If you and your kids are hungry, please stop by Leila by the Bay. Do not be shy or embarrassed. Just come & let one of our servers know quietly you seen this post or heard about it.
We will make sure you get a meal. We serve the community and don’t exist without you all.
Mo and the entire staff at Leila By The Bay.
I went there shortly after it opened years ago and wasn’t bowled over and so I never went back. I’m bowled over now by their generosity and when this is all done I think I need to pay a return visit.
Along my runs I see official signs and incidental messages, even those in children’s sidewalk scrawls that tell the story of a world turned upside down.

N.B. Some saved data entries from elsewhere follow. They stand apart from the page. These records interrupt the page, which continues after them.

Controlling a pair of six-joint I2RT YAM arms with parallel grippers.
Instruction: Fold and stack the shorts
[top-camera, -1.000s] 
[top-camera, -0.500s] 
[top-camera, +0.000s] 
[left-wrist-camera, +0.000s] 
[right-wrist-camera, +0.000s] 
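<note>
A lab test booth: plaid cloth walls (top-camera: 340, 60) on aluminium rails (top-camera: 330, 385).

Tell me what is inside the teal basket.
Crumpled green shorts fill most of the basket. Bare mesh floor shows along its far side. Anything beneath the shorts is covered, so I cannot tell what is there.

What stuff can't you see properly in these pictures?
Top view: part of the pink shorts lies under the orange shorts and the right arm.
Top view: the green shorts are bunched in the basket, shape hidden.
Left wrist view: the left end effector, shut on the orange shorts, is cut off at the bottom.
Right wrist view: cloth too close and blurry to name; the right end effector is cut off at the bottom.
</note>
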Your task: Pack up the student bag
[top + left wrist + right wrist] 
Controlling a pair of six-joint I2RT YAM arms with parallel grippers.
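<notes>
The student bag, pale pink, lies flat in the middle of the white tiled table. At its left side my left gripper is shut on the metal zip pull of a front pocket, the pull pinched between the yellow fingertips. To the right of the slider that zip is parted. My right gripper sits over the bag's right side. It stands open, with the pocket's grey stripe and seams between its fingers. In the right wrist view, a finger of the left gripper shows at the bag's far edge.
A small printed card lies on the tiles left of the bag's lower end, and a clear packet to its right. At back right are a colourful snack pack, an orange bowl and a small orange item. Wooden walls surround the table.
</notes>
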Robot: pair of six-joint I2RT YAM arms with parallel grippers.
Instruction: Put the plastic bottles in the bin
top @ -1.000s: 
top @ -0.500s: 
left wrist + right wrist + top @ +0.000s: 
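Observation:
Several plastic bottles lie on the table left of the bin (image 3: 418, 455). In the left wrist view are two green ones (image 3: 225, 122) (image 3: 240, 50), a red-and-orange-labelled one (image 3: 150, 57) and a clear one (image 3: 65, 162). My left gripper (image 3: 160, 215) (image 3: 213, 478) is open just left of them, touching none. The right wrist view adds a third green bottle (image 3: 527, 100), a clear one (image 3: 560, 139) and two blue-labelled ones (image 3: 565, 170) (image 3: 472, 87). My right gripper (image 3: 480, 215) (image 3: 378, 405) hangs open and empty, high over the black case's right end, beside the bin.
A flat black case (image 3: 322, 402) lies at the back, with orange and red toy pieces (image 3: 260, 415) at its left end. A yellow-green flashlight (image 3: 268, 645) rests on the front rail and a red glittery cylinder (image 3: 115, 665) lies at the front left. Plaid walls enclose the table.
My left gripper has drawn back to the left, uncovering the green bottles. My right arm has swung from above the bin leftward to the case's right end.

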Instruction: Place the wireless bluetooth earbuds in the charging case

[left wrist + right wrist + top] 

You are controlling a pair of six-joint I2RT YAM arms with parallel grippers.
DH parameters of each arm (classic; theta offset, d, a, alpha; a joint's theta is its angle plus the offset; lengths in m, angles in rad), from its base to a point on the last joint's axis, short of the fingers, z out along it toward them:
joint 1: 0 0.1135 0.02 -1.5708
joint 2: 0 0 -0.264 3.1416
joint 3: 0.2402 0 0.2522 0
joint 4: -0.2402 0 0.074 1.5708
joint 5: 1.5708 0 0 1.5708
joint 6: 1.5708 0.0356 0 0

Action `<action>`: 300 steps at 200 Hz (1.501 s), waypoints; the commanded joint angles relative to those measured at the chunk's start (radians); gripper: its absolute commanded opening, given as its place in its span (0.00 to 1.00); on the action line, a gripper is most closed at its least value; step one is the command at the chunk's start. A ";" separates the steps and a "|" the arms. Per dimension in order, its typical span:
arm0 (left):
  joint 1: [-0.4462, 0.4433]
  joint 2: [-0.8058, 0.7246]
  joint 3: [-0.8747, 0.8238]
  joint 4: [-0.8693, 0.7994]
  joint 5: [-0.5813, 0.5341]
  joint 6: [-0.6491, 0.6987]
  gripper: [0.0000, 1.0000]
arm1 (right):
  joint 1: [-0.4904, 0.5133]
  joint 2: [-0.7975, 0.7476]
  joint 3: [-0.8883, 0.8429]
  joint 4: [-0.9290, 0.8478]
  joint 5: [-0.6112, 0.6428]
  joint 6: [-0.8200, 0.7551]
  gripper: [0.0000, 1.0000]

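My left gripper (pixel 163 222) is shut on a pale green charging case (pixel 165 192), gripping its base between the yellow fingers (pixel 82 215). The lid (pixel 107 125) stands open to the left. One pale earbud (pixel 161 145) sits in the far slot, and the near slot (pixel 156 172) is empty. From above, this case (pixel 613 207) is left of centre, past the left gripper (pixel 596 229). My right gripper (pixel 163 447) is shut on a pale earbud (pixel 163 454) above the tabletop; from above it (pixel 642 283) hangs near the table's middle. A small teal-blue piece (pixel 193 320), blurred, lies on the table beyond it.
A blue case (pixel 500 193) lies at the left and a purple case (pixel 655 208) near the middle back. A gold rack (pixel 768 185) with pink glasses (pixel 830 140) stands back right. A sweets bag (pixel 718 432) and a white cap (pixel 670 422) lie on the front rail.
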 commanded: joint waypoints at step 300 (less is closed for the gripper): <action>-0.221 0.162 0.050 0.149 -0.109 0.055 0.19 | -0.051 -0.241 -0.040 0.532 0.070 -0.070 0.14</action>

For years now I’ve limited my runs to usually no more than three days a week, the other four days of exercise being workouts at the gym. Coronavirus has changed that. The gym is of course closed so running has become an everyday activity
I’ve often scoffed at the notion of running as some sort of mystical experience, a spiritual and mental cleansing agent. For me running has always been something that I do, another form of recreation like reading or writing or just shooting baskets in the backyard. There’s never been any ultimate reality or meditative magic about running. Yet over the past two months running has been the constant amid a constant and mostly distressing flux. I don’t know that I’ll become a convert to the religion of running but it’s a faith that makes more sense to me nowadays than the religion that’s begging god to stop what he apparently started.
Jawaharlal Nehru, India’s first prime minister and a man who knew crisis first hand said, “Every little thing counts in a crisis.”
I guess that my little thing is running. It’s the thing that’s keeping me balanced. It’s what I knew for decades before I knew the word covid. It’s the little thing that carries me through, carries me daily past the signposts that tell of a hurting and more importantly a coping world and it’s the little thing that I know will always be. It’s my bridge from the what seems like a far side past and a farther side ahead.
The day is going to come when we get to the other side and the other side will no doubt be a changed place but I’m consoled with the knowledge that on the other side I will still be able to get up and feel the chill fresh air, see the dawn’s light shimmer on San Pablo Bay and enjoy the company of my dog while hearing little more than the footfalls of a morning run.